Do I recommend the CT to others?  Conditionally yes. If you have lots of time to spend outdoors, by all means walk the CT. We did enjoy the experience and it is always good to travel in new places. The trail was nicely routed and passes through some attractive mountains. Campsites were generally easy to find. Water resupply was rarely an issue. We had no real problems during the walk. However, if your time is limited and you have to make a choice, I believe you can have a better over all mountain wilderness experience in the Sierra Nevada.

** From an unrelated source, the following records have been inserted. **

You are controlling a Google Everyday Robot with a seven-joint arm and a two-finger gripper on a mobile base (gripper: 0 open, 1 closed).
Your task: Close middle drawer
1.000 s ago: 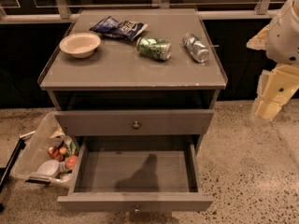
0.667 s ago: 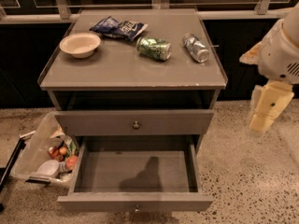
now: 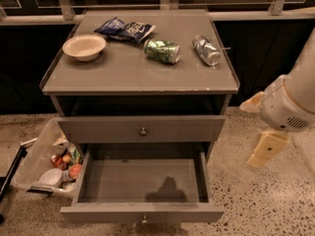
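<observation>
— Gripper (image 3: 266, 147) hangs off the tabletop's (image 3: 128, 70) right edge, near the front corner; you cannot tell its grip.
— And your middle drawer (image 3: 98, 213)?
— Standing open below the front edge, bare inside, well apart from the gripper.

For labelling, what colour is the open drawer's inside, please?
Middle drawer: grey, camera view; gripper right of cabinet.

speckled stone floor (image 3: 275, 205) at 5 o'clock, grey cabinet (image 3: 133, 70) at centre, dark wall (image 3: 256, 43) with a pale rail (image 3: 246, 15) at 12 o'clock
</observation>
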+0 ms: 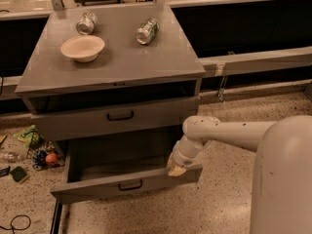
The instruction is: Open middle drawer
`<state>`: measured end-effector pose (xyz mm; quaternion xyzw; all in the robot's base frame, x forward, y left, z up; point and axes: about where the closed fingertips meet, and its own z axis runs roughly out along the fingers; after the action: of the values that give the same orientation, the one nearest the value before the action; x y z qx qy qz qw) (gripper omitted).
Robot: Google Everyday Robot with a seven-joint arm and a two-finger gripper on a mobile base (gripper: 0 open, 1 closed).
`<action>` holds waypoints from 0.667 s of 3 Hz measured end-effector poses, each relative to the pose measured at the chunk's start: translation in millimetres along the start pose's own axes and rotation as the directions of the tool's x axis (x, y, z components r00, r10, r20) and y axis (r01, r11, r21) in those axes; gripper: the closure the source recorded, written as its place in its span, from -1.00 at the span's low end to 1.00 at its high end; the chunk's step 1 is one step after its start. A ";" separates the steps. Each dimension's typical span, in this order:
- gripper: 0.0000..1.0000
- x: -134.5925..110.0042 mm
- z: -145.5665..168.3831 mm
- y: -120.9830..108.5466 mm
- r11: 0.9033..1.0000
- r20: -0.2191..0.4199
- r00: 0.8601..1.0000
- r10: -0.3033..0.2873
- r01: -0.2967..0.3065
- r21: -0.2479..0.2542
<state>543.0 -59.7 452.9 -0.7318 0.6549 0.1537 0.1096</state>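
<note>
**Middle drawer and tool.** The middle drawer (97,190), a grey metal drawer with a flat front and a small black bar handle (130,185), is standing well out of the grey cabinet (197,89), and its dark interior is lying exposed. It is sitting below the upper drawer (73,125), which is projecting only slightly. The tool (176,169), at the end of the white arm (229,130) reaching in from the right, is touching the top edge of the drawer front at its right end. How far it is open, and whether it is gripping that edge, cannot be told. On the counter (122,67), a cream bowl (82,48) is sitting upright, and two cans (147,30) are lying on their sides behind it.
</note>
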 end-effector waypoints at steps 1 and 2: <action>0.18 -7.5 -30.5 -30.6 0.994 -0.030 0.998 -0.057 0.059 0.091; 0.66 -14.1 -60.8 -66.4 0.976 -0.059 0.994 -0.096 0.106 0.188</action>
<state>612.5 -60.8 511.8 -0.7537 0.6312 0.0662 0.1706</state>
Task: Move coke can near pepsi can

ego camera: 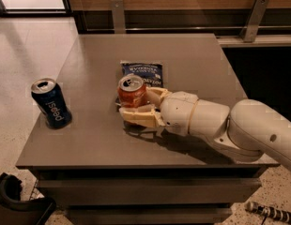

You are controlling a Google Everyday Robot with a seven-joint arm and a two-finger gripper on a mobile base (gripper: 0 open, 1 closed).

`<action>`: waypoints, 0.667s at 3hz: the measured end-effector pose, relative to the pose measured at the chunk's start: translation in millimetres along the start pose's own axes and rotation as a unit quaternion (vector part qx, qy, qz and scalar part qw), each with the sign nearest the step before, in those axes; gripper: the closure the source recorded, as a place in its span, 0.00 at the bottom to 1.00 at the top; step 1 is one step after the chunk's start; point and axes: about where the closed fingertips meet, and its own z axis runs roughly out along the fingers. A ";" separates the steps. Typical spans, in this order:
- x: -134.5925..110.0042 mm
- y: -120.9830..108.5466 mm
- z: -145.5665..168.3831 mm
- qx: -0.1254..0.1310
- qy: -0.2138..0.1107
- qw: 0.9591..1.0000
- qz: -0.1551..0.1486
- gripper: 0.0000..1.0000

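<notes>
The coke can (131, 91) is red-orange with a silver top and stands upright near the middle of the grey table (98, 139). My gripper (136, 104) reaches in from the right and is shut on the coke can, one cream finger behind it and one in front. The pepsi can (51, 102), dark blue with white lettering, stands upright near the table's left edge, well left of the coke can.
A flat blue chip bag (143, 73) lies on the table just behind the coke can. My white arm (230, 125) crosses the table's right front. A dark wall with metal brackets (251, 18) runs behind the table.
</notes>
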 end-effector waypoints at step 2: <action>-13.0 29.4 39.0 -0.083 -0.017 0.996 -0.030 1.00</action>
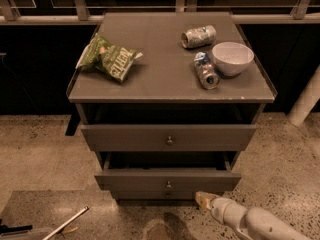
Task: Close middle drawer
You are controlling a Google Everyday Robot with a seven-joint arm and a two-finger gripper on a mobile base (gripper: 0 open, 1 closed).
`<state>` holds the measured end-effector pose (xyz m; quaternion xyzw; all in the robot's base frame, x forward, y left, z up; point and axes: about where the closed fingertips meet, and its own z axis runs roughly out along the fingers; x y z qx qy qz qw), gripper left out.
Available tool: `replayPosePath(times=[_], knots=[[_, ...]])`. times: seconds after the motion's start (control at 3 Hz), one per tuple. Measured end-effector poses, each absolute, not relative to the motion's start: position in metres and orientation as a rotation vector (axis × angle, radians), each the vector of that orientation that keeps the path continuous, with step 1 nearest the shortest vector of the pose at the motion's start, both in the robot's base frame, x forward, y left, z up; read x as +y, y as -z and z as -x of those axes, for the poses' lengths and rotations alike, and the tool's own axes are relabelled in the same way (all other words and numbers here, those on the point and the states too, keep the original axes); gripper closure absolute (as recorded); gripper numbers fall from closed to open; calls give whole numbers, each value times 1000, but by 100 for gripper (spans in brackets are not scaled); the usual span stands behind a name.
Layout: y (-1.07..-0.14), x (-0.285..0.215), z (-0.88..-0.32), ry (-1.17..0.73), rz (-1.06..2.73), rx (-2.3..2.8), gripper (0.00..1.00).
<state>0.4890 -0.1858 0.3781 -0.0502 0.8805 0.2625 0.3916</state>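
Observation:
The middle drawer is the second grey front of the cabinet, with a small round knob. It stands pulled out a little, with a dark gap showing its inside behind the front. My gripper is low at the front right, on a pale arm coming from the bottom right corner. Its tip is at the lower right of the drawer's front, touching it or very near. The top drawer above is also pulled out a little. The lowest front is a thin strip below.
On the cabinet top lie a green chip bag, two cans and a white bowl. A pale rod lies on the floor at the left. A white post stands at the right.

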Motion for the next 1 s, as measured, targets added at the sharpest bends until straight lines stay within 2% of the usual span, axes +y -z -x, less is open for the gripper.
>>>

Notes for Potential Hikers

There is a significant amount of data about this trail in print and on-line available to those who may want to walk the route. Our comments below are limited to a few topics that we think may be of interest.


We mailed food boxes to five locations ahead of our walk. Each box contained the basic supplies we needed for the next trail leg. We were able to supplement the contents of the boxes with whatever was available locally. Sometime shopping opportunities were good, but some resupply stops had very little food useful to a long-distance backpacker. Our resupply points are listed below:

  • Jefferson: mail drop; tiny market and café; easy hitch to and from Kenosha Pass.
  • Frisco: the CT crosses Highway 9 at a bus stop where free shuttle buses run between Frisco and Breckenridge; both towns have big markets and lots of restaurants.
  • Copper Mountain: a tiny and very expensive food shop and many restaurants; we had a surprisingly good meal at the reasonably priced JJ’s.
  • Leadville: lots of markets and restaurants; a laundromat with pay shower facilities near the Safeway; a moderately easy hitch to and from Tennessee Pass.
  • Twin Lakes: mail drop; moderately expensive but quite friendly small store with limited supplies and a hiker box; a food truck with good hot sandwiches was parked just west of the market when we were there.
  • Monarch Crest: mail drop; friendly place with extremely limited supplies and extremely limited fast food selections and a hiker box.
  • Lake City: mail drop; fine trail town with a couple of well stocked grocery stores, restaurants, the Raven’s Rest Hostel with drop-in showers and tent site; a great bakery and a laundromat; slow hitch into town and a moderately easy hitch out; in season there is a free once-daily shuttle between town and the trail.
  • Molas Lake Campground: mail drop; friendly shop with very limited supplies, showers, and a hiker box; an easy hitch down to Silverton where there are many restaurants and a good grocery store, and an easy hitch back to the trail (the local sheriff gave us a ride).

There are a few places where water sources are miles apart, but in general, finding good water is not an issue on the CT. The trail guide lists the areas where water is sparse.


We camped every night on this trip. Finding quiet sites was easy with the exception of the first night as many other hikers occupied the first sites beyond the Waterton Canyon no camping zone. Due to lightening hazards, we were careful with the weather when camping on exposed ridge tops. On a couple of nights, we went to sleep under clear skies, but storms moved in later at night.


There are Black Bears in the Colorado back country, but they are reputed to be much less of a problem than those found the Sierra. We saw no bears on our trip and only occasional evidence of their presence. We took no particular precautions with our provisions other than maintaining a clean camp and not cooking our meals. We met one person who reported seeing a bear.

We did see about a dozen moose, including one at about 12,500 feet just north of the San Luis Peak saddle. We had no problems with the animals but they can get aggressive, so we give them room. Squirrels and chipmunks were abundant and we also saw a few Mule Deer and some American Elk. We were thrilled to see five weasels.

We saw 108 species of birds, including 14 seen only in Durango at the end of the walk. Brown-capped Rosy Finch was a life bird for us. Yellow-rumped Warbler, Chipping Sparrow, Steller’s Jay, Common Raven, American Robin, Mountain Chickadee, Dark-eyed Junco, and Northern Flicker were the most commonly seen species.